Segment Open

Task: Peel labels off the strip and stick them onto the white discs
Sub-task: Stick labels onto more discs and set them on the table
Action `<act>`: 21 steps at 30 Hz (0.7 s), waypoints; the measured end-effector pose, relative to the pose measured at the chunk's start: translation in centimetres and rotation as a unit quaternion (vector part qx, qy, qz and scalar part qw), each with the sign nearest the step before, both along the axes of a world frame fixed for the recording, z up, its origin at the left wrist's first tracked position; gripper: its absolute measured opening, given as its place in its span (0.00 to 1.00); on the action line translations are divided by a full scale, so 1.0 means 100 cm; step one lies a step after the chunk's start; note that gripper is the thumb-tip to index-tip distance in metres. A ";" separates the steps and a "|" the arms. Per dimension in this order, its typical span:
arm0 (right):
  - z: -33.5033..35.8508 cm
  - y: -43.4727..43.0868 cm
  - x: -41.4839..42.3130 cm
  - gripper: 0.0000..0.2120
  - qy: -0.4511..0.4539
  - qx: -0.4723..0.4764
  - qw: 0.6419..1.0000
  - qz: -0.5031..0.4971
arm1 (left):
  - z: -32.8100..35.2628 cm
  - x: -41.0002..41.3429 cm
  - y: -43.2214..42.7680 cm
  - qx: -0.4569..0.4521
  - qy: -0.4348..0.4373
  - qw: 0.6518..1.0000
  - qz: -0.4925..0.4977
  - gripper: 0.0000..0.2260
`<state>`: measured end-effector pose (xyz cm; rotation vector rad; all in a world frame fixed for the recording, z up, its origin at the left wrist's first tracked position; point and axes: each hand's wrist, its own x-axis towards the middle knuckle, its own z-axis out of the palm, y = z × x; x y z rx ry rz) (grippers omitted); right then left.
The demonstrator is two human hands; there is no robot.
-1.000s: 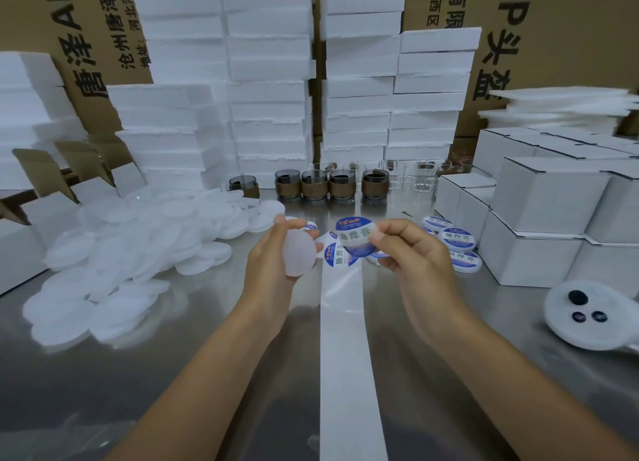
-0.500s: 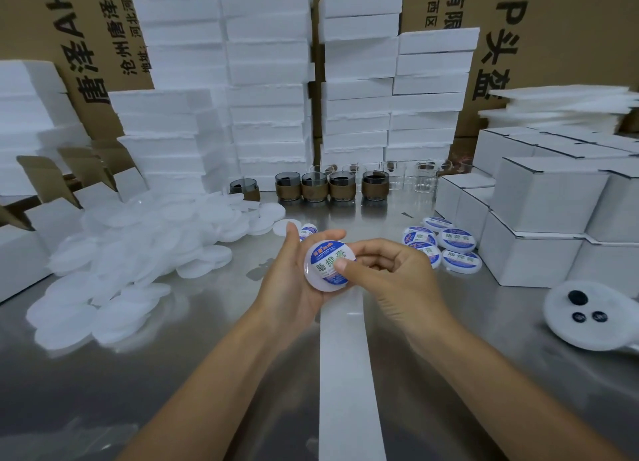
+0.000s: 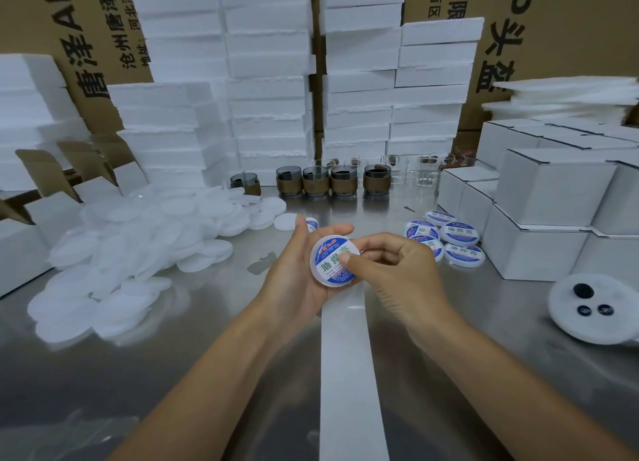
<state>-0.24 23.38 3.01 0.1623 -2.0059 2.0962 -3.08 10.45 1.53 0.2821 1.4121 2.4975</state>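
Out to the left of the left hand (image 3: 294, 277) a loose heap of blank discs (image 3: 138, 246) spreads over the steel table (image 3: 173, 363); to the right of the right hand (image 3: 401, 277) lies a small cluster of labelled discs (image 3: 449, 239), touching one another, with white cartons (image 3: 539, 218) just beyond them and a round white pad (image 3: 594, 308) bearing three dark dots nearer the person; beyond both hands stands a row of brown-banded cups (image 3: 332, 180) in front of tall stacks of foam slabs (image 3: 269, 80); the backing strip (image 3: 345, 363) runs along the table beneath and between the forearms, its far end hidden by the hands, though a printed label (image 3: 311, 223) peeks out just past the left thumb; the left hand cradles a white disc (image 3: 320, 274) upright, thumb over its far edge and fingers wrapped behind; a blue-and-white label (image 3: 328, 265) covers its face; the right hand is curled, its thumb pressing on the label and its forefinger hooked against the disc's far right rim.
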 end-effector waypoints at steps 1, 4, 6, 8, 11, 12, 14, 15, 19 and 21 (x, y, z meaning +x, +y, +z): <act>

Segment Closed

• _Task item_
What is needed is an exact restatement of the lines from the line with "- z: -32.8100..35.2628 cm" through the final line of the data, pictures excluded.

• _Task response_
  - z: -32.8100..35.2628 cm
  - x: -41.0002..41.3429 cm
  - y: -43.2214..42.7680 cm
  - qx: -0.4569..0.4521
  - qy: -0.4348..0.4373
  - qw: 0.6518..1.0000
  - qz: -0.4925..0.4977
  - gripper: 0.0000..0.2260
`<state>`: measured end-effector pose (xyz cm; rotation vector rad; all in a world frame fixed for the recording, z up, its origin at the left wrist's first tracked position; point and axes: each hand's wrist, its own x-axis towards the middle knuckle, its own z-axis out of the palm, y = z × x; x y z rx ry rz) (grippers omitted); right then left.
The demonstrator is two human hands; there is no robot.
-1.000s: 
-0.500s: 
+0.000s: 
<state>-0.24 23.38 3.01 0.1623 -2.0059 2.0962 -3.08 10.45 1.53 0.2821 1.4121 2.4975</state>
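Out to the left of the left hand (image 3: 294, 277) a loose heap of blank discs (image 3: 138, 246) spreads over the steel table (image 3: 173, 363); to the right of the right hand (image 3: 401, 277) lies a small cluster of labelled discs (image 3: 449, 239), touching one another, with white cartons (image 3: 539, 218) just beyond them and a round white pad (image 3: 594, 308) bearing three dark dots nearer the person; beyond both hands stands a row of brown-banded cups (image 3: 332, 180) in front of tall stacks of foam slabs (image 3: 269, 80); the backing strip (image 3: 345, 363) runs along the table beneath and between the forearms, its far end hidden by the hands, though a printed label (image 3: 311, 223) peeks out just past the left thumb; the left hand cradles a white disc (image 3: 320, 274) upright, thumb over its far edge and fingers wrapped behind; a blue-and-white label (image 3: 328, 265) covers its face; the right hand is curled, its thumb pressing on the label and its forefinger hooked against the disc's far right rim.
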 end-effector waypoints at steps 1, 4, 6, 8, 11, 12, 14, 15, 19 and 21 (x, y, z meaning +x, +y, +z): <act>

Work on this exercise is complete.